__What the exercise asks__
Copy every record below exactly as it appears.

__Items listed in a dataset__
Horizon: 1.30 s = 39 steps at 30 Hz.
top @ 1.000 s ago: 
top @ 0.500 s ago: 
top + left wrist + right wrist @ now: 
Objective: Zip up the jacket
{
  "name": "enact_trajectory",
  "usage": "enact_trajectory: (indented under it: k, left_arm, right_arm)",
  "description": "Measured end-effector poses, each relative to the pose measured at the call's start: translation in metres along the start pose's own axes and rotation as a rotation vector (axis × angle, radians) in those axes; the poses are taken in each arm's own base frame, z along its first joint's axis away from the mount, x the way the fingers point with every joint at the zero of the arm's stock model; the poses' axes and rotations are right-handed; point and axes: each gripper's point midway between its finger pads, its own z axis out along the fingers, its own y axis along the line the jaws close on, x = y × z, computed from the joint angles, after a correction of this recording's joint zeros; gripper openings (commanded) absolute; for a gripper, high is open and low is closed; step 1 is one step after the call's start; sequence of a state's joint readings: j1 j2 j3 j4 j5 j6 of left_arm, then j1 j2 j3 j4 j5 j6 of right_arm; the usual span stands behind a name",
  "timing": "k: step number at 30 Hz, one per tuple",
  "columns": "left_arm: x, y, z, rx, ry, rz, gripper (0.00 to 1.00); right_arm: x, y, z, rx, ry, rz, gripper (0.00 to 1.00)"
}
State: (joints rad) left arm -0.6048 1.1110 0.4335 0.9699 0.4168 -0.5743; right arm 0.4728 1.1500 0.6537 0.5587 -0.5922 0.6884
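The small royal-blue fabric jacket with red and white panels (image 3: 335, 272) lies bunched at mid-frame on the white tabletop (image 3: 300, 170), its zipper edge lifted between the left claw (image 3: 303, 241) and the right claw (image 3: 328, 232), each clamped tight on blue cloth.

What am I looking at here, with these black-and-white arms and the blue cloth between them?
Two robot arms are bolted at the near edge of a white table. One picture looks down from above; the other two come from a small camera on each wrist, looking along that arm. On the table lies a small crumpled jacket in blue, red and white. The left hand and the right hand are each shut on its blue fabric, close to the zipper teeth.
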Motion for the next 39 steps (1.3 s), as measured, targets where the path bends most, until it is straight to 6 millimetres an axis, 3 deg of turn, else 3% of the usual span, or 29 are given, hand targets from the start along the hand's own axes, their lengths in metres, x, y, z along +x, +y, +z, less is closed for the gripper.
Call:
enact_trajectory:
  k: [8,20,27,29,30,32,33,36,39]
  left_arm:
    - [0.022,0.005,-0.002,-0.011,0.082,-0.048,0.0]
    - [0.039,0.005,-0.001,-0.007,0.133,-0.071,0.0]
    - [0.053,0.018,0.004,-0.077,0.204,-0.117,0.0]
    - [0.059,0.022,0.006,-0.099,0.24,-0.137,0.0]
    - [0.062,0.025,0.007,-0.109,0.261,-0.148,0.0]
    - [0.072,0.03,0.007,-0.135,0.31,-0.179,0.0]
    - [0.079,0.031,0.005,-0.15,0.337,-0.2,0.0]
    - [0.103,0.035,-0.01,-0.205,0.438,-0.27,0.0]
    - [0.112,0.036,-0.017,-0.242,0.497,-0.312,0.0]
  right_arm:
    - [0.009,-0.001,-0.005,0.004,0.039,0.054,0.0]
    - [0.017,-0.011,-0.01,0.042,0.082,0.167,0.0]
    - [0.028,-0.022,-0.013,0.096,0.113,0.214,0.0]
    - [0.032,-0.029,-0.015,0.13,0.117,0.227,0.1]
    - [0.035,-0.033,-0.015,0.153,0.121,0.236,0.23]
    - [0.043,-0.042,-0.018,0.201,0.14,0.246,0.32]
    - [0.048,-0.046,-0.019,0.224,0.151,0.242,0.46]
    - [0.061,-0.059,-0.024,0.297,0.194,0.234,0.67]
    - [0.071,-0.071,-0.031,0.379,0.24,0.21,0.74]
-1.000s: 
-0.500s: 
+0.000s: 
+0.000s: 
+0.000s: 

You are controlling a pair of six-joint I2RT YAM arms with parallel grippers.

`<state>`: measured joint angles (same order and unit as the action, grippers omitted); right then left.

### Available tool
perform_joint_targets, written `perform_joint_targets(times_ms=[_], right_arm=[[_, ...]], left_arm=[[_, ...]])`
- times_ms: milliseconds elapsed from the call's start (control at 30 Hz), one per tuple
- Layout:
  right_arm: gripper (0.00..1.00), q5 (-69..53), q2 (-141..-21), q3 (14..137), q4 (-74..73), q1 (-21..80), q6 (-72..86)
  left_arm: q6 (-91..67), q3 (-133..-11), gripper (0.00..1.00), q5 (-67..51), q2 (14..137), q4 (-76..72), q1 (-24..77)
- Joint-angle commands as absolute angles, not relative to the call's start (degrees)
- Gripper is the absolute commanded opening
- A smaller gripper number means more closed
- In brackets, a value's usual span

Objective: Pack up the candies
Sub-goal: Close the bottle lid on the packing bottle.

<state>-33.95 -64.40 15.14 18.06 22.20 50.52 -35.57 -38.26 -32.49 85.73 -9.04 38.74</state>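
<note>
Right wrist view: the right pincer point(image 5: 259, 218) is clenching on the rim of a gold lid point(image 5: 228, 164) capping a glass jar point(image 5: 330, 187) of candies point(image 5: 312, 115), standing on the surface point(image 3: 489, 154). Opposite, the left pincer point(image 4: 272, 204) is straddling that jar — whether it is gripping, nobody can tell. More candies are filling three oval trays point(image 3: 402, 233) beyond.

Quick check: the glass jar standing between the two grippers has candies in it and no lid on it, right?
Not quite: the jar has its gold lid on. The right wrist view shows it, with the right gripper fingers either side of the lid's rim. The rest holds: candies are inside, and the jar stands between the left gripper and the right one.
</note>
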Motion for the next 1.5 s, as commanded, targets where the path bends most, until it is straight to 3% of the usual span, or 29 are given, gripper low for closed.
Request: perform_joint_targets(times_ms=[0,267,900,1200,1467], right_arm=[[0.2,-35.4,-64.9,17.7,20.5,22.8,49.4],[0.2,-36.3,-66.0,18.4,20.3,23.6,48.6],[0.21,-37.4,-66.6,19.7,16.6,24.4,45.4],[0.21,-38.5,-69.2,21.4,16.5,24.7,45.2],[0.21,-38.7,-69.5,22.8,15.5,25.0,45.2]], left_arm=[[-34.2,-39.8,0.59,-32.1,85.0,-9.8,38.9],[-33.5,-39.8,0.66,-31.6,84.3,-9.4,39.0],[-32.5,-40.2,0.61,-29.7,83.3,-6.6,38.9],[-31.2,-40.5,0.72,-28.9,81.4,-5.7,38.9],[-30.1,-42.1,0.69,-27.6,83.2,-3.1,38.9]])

__Problem solution__
Horizon: 1.30 s = 39 steps at 30 Hz.
top @ 1.000 s ago: 
top @ 0.500 s ago: 
top + left wrist + right wrist @ now: 
Objective: Zip up the jacket
{
  "name": "enact_trajectory",
  "usage": "enact_trajectory: (indented under it: k, left_arm, right_arm)",
  "description": "Measured end-effector poses, each relative to the pose measured at the call's start: translation in metres along the start pose's own axes and rotation as a rotation vector (axis × angle, radians) in those axes; the poses are taken in each arm's own base frame, z along its first joint's axis away from the mount, x the way the fingers point with every joint at the zero of the arm's stock model; the poses' axes and rotations are right-handed; point and axes: each gripper's point midway between its finger pads, its own z axis out along the fingers, its own y axis along the line the jaws close on, x = y × z, computed from the joint angles, after a correction of this recording's joint zeros; gripper openings (commanded) absolute; for a gripper, high is open and low is closed; step 1 is one step after the call's start; sequence of a state's joint readings: j1 j2 j3 j4 j5 j6 of left_arm, then j1 j2 j3 j4 j5 j6 of right_arm; the usual span stands behind a name",
  "timing": "k: step number at 30 Hz, one per tuple",
  "columns": "left_arm: x, y, z, rx, ry, rz, gripper (0.00 to 1.00); right_arm: x, y, z, rx, ry, rz, gripper (0.00 to 1.00)"
}
State: (joints rad) left arm -0.6048 1.1110 0.4335 0.9699 0.4168 -0.5743; right arm 0.4728 1.1500 0.6537 0.5587 -0.5922 0.6884
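The small royal-blue fabric jacket with red and white panels (image 3: 335, 272) lies bunched at mid-frame on the white tabletop (image 3: 300, 170), its zipper edge lifted between the left claw (image 3: 303, 241) and the right claw (image 3: 328, 232), each clamped tight on blue cloth.

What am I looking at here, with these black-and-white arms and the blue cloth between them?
Two robot arms are bolted at the near edge of a white table. One picture looks down from above; the other two come from a small camera on each wrist, looking along that arm. On the table lies a small crumpled jacket in blue, red and white. The left hand and the right hand are each shut on its blue fabric, close to the zipper teeth.
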Motion for the next 39 steps (1.3 s), as measured, targets where the path bends most, until it is straight to 6 millimetres an axis, 3 deg of turn, else 3% of the usual span, or 29 are given, hand targets from the start along the hand's own axes, their lengths in metres, x, y, z along +x, +y, +z, less is closed for the gripper.
Call:
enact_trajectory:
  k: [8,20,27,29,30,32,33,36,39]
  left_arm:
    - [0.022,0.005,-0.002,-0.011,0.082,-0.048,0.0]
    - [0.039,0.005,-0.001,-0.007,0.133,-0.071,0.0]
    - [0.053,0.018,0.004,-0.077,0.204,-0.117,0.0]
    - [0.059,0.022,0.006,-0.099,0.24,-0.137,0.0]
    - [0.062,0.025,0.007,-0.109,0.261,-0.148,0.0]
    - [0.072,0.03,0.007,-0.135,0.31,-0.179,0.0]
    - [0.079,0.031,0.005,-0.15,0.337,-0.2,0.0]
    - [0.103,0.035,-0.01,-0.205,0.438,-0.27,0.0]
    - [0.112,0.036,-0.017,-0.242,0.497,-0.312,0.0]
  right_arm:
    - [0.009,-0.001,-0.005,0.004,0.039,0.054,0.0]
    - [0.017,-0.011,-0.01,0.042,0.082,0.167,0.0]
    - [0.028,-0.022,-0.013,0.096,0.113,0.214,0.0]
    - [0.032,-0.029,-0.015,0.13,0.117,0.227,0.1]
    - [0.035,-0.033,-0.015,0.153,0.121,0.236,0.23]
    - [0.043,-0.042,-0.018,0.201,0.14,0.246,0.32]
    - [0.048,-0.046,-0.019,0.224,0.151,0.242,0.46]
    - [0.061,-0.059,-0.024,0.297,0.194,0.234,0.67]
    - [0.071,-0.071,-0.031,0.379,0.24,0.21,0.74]
-1.000s: 
-0.500s: 
+0.000s: 
+0.000s: 
+0.000s: 

You are controlling a pair of six-joint I2RT YAM arms with parallel grippers.

`<state>`: measured joint angles (same order and unit as the action, grippers omitted); right then left.

### Available tool
perform_joint_targets, written `perform_joint_targets(times_ms=[_], right_arm=[[_, ...]], left_arm=[[_, ...]])`
- times_ms: milliseconds elapsed from the call's start (control at 30 Hz), one per tuple
- Layout:
  right_arm: gripper (0.00..1.00), q5 (-69..53), q2 (-141..-21), q3 (14..137), q4 (-74..73), q1 (-21..80), q6 (-72..86)
  left_arm: q6 (-91..67), q3 (-133..-11), gripper (0.00..1.00), q5 (-67..51), q2 (14..137), q4 (-76..72), q1 (-24..77)
- Joint-angle commands as absolute angles, not relative to the call's start (degrees)
- Gripper is the absolute commanded opening
- A smaller gripper number means more closed
- In brackets, a value's usual span

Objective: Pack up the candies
Sub-goal: Close the bottle lid on the packing bottle.

<state>-33.95 -64.40 15.14 18.06 22.20 50.52 -35.57 -38.26 -32.49 85.73 -9.04 38.74</state>
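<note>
Right wrist view: the right pincer point(image 5: 259, 218) is clenching on the rim of a gold lid point(image 5: 228, 164) capping a glass jar point(image 5: 330, 187) of candies point(image 5: 312, 115), standing on the surface point(image 3: 489, 154). Opposite, the left pincer point(image 4: 272, 204) is straddling that jar — whether it is gripping, nobody can tell. More candies are filling three oval trays point(image 3: 402, 233) beyond.

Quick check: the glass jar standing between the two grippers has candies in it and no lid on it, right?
Not quite: the jar has its gold lid on. The right wrist view shows it, with the right gripper fingers either side of the lid's rim. The rest holds: candies are inside, and the jar stands between the left gripper and the right one.
</note>
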Motion for the next 1.5 s, as commanded, targets where the path bends most, until it is straight to 3% of the usual span, or 29 are given, gripper low for closed.
Request: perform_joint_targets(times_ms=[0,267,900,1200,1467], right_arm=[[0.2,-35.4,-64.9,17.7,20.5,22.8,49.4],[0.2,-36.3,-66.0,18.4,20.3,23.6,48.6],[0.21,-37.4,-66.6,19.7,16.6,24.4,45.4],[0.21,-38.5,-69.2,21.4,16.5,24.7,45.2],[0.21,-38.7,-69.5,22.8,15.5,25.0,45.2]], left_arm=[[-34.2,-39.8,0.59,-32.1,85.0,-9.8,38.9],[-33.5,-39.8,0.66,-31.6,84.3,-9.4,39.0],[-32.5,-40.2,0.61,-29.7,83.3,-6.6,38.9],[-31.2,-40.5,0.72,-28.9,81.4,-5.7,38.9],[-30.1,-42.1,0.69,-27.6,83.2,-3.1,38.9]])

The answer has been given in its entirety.